**What you will do:** The material below holds a span beginning at the line with "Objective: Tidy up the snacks" and ending at the line with "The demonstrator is". Quote that span exactly, both ends included, and only that span.

**Records to process:**
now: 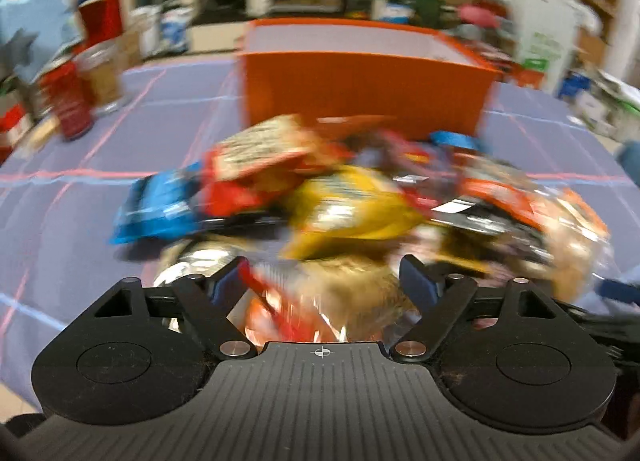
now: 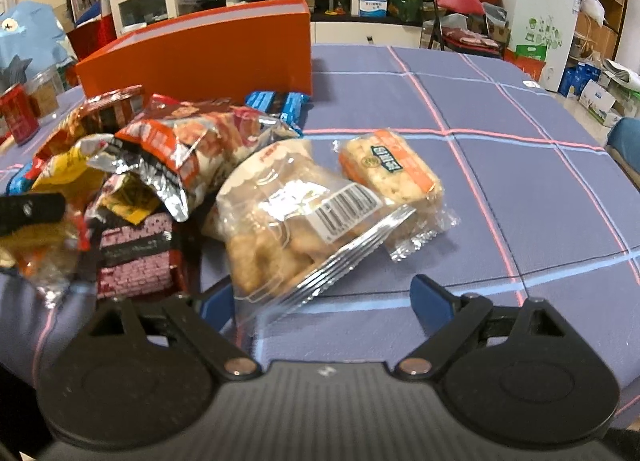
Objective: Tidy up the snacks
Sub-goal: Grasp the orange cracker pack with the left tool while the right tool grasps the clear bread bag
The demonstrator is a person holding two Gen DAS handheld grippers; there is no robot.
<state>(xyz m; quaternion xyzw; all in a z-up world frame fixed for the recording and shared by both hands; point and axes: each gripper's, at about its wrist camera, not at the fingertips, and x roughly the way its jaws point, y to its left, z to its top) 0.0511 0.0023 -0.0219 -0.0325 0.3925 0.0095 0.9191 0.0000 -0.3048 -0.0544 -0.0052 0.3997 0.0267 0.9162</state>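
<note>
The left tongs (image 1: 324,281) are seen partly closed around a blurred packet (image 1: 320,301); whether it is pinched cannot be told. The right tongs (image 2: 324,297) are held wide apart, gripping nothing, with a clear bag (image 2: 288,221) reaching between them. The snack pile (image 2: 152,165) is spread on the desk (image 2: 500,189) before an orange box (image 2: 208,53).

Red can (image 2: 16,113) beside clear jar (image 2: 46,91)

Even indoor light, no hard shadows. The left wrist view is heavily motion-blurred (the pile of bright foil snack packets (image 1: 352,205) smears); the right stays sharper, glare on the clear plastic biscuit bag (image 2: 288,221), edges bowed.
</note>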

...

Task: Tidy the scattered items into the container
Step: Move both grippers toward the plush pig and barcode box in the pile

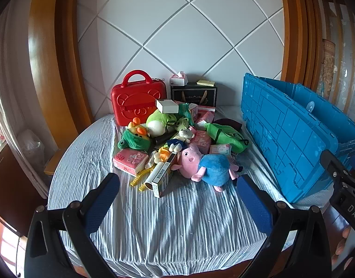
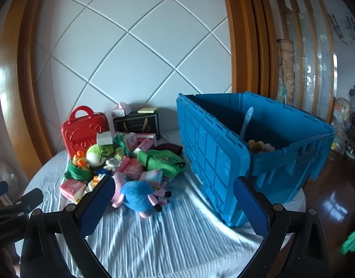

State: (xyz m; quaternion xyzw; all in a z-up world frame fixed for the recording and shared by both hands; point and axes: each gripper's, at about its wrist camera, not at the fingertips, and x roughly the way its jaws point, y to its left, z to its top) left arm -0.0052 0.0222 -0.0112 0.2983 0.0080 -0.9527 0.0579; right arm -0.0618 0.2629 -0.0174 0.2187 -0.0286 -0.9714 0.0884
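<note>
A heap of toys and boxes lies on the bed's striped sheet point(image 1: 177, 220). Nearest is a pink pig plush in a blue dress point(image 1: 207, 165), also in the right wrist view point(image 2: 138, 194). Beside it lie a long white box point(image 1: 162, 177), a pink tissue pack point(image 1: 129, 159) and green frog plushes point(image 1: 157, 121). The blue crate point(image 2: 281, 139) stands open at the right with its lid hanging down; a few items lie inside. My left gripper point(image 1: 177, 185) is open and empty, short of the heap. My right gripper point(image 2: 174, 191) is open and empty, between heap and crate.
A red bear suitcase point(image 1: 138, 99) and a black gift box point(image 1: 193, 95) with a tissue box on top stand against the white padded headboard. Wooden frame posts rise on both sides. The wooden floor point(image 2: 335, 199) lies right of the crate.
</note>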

**Answer for the task:**
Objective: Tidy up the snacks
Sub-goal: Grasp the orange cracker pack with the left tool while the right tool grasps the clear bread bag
The demonstrator is a person holding two Gen DAS handheld grippers; there is no robot.

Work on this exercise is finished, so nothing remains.